How to download with wget without following links with parameters

linux unix wget

13,959

Solution 1

wget --reject-regex '(.*)\?(.*)' http://example.com

(--reject-type posix by default). Works only for recent (>=1.14) versions of wget though, according to other comments.

Beware that it seems you can use --reject-regex only once per wget call. That is, you have to use | in a single regex if you want to select on several regex :

wget --reject-regex 'expr1|expr2|…' http://example.com

Solution 2

The documentation for wget says:

Note, too, that query strings (strings at the end of a URL beginning with a question mark (‘?’) are not included as part of the filename for accept/reject rules, even though these will actually contribute to the name chosen for the local file.

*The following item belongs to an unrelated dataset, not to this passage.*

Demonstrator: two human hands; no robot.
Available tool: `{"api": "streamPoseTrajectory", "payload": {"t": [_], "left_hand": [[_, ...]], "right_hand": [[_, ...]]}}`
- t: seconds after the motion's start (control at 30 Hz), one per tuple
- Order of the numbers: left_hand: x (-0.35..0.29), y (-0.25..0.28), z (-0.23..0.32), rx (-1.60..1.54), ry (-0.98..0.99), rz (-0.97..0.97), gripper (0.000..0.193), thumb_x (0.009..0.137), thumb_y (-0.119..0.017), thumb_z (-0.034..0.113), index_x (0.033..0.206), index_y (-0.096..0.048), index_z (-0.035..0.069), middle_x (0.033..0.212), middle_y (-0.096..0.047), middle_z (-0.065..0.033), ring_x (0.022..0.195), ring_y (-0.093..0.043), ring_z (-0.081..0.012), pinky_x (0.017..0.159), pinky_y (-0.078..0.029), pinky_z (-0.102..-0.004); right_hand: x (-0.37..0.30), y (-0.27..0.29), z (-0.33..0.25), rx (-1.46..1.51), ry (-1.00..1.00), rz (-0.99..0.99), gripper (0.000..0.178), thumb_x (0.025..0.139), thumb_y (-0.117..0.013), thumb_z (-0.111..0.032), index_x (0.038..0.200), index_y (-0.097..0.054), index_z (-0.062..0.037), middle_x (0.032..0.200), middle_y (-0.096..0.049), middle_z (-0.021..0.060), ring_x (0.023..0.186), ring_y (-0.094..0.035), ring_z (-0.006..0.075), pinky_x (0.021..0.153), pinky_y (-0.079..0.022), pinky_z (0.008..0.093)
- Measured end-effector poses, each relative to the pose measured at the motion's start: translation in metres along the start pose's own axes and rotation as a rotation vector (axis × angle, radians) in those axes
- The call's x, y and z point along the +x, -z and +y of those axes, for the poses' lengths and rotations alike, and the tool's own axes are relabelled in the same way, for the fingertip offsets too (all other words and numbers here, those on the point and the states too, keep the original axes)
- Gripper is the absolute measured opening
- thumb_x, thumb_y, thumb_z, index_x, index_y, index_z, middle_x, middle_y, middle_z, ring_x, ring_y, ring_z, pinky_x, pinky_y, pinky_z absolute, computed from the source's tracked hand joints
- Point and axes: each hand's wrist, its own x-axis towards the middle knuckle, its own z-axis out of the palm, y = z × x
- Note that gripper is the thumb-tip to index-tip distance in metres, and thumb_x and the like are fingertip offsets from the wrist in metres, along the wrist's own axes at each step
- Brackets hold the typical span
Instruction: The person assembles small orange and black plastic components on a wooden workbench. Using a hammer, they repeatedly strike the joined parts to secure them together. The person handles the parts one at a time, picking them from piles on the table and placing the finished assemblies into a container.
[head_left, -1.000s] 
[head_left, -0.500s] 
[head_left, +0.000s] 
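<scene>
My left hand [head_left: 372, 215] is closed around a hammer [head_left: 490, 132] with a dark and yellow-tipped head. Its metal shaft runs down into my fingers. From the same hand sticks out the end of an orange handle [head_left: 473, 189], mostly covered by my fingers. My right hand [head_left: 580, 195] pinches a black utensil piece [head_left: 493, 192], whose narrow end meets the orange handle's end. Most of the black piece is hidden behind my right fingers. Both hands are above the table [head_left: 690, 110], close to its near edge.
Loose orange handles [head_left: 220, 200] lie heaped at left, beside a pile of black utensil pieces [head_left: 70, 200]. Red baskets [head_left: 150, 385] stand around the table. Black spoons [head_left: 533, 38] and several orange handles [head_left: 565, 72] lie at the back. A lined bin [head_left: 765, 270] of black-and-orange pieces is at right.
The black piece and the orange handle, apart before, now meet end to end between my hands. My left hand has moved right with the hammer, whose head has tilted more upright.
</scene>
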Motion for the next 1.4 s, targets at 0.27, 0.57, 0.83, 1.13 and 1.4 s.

It is expected that a future version of Wget will provide an option to allow matching against query strings.

It looks like this functionality has been on the table for awhile and nothing has been done with it.

I haven't used it, but httrack looks like it has a more robust filtering feature set than wget and may be a better fit for what you're looking for (read about filters here http://www.httrack.com/html/fcguide.html).

Solution 3

The new version of wget (v.1.14) solves all these problems.

You have to use the new option --reject-regex=.... to handle query strings.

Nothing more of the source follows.